Task to carry out →
Go through the records below and set each one down exactly, leaving out any pictures.

Records for the task →
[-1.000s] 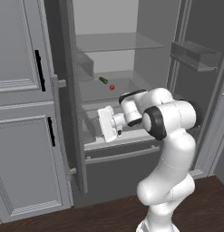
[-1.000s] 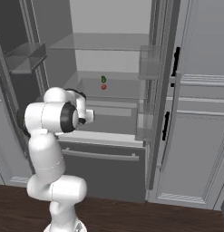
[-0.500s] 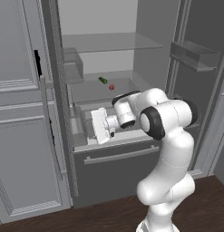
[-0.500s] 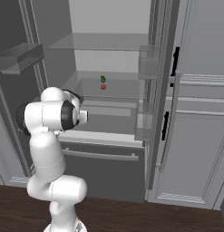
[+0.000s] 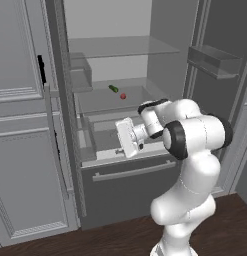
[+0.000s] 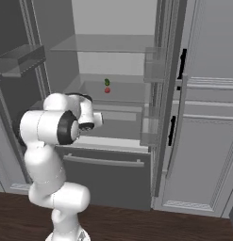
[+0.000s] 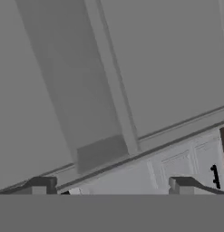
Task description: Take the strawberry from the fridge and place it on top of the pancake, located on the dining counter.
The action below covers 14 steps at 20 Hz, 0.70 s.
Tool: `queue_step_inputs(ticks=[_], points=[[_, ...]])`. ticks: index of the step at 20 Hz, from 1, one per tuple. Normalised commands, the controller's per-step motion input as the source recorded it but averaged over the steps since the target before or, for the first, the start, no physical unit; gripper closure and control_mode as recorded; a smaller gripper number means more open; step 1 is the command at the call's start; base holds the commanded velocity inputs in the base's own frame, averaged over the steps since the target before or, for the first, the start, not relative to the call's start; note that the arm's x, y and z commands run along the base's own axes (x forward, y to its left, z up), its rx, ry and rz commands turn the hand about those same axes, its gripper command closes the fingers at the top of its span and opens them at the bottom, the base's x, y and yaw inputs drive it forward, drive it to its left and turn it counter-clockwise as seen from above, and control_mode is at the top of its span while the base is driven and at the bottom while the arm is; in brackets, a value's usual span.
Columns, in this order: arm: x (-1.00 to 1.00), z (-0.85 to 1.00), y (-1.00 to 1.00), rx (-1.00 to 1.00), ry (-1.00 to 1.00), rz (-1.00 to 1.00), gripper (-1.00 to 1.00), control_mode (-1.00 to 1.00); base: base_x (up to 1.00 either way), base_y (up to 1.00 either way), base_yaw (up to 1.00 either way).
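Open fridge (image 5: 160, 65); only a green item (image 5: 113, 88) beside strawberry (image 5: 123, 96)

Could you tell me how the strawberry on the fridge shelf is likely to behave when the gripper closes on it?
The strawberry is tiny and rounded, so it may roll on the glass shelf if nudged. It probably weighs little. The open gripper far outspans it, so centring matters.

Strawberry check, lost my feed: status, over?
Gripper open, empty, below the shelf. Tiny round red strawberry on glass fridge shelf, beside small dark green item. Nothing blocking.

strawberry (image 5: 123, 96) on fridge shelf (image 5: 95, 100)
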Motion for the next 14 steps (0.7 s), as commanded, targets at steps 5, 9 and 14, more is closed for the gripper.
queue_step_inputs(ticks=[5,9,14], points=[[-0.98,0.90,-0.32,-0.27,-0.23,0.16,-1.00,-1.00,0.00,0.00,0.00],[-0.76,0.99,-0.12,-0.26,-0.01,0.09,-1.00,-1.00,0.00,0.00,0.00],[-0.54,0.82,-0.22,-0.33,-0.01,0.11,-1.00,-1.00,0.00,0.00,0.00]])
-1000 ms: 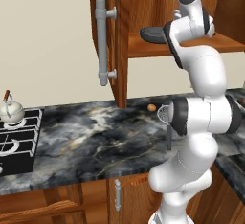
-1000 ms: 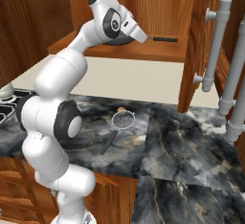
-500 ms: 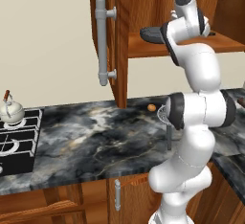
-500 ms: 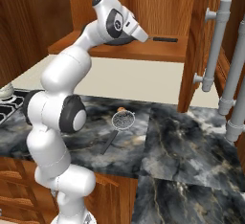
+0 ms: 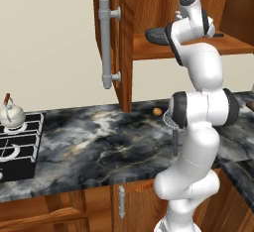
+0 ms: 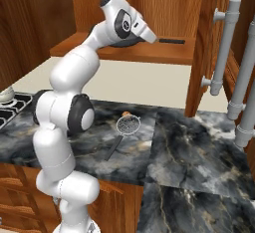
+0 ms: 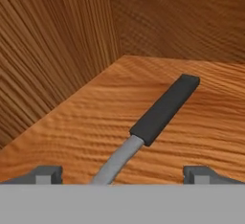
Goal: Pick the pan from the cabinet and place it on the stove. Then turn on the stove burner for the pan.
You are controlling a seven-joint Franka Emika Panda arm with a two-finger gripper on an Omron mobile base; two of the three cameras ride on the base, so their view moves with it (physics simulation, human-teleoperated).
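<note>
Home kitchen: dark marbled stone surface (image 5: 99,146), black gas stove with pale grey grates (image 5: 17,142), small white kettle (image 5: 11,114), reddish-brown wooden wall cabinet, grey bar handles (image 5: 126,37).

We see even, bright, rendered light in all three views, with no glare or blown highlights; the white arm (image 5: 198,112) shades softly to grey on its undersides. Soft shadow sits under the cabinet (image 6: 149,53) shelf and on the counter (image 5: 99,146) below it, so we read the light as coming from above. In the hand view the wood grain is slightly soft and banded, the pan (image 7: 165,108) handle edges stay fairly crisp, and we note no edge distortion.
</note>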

Problem solution →
[-1.000s] 
[-1.000s] 
[-0.500s] 
[-0.500s] 
[+0.000s] 
[+0.000s] 
[+0.000s] 
Task description: Take the strawberry from the fridge and place it on top of the pancake, located on the dining counter.
The action below covers 14 steps at 20 Hz, 0.70 s.
Tool: `queue_step_inputs(ticks=[_], points=[[_, ...]])`. ticks: index of the step at 20 Hz, from 1, one per tuple. Normalised commands, the controller's per-step motion input as the source recorded it but averaged over the steps since the target before or, for the first, the start, no physical unit; gripper closure and control_mode as recorded; a smaller gripper number means more open; step 1 is the command at the call's start; base holds the commanded velocity inputs in the base's own frame, averaged over the steps since the target before or, for the first, the start, not relative to the call's start; note that the arm's x, y and z commands run along the base's own axes (x forward, y to its left, z up), its rx, ry and rz commands turn the hand about those same axes, its gripper command closes the fingers at the top of its span and opens them at the bottom, the base's x, y and yaw inputs drive it forward, drive it to its left and turn it counter-clockwise as seen from above, and control_mode is at the top of its span while the base is driven and at the bottom while the arm is; in brackets, a value's usual span.
Columns, in this order: arm: x (-1.00 to 1.00), z (-0.85 to 1.00), y (-1.00 to 1.00), rx (-1.00 to 1.00), ry (-1.00 to 1.00), rz (-1.00 to 1.00), gripper (-1.00 to 1.00), control_mode (-1.00 to 1.00); base: base_x (up to 1.00 either way), base_y (up to 1.00 either way), base_yaw (up to 1.00 either way).
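Open fridge (image 5: 160, 65); only a green item (image 5: 113, 88) beside strawberry (image 5: 123, 96)

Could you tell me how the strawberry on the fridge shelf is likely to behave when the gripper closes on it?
The strawberry is tiny and rounded, so it may roll on the glass shelf if nudged. It probably weighs little. The open gripper far outspans it, so centring matters.

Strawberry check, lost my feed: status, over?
Gripper open, empty, below the shelf. Tiny round red strawberry on glass fridge shelf, beside small dark green item. Nothing blocking.

strawberry (image 5: 123, 96) on fridge shelf (image 5: 95, 100)
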Motion for the next 14 steps (0.7 s), as commanded, targets at steps 5, 9 and 14, more is closed for the gripper.
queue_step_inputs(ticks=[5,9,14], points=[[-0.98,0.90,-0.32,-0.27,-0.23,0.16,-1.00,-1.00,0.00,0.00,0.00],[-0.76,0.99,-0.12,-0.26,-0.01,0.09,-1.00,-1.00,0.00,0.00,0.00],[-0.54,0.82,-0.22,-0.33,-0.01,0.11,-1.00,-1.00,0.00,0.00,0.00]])
-1000 ms: 
-1000 ms: 
-500 ms: 
-500 ms: 
+0 ms: 
+0 ms: 
+0 ms: 
Goal: Pick the pan from the cabinet and place it on the stove. Then turn on the stove burner for the pan.
You are controlling a seven-joint Franka Emika Panda arm with a two-finger gripper on an Omron mobile base; two of the three cameras ride on the base, so their view moves with it (physics simulation, human-teleoperated).
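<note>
Home kitchen: dark marbled stone surface (image 5: 99,146), black gas stove with pale grey grates (image 5: 17,142), small white kettle (image 5: 11,114), reddish-brown wooden wall cabinet, grey bar handles (image 5: 126,37).

We see even, bright, rendered light in all three views, with no glare or blown highlights; the white arm (image 5: 198,112) shades softly to grey on its undersides. Soft shadow sits under the cabinet (image 6: 149,53) shelf and on the counter (image 5: 99,146) below it, so we read the light as coming from above. In the hand view the wood grain is slightly soft and banded, the pan (image 7: 165,108) handle edges stay fairly crisp, and we note no edge distortion.
</note>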

Response complete; there is no more output.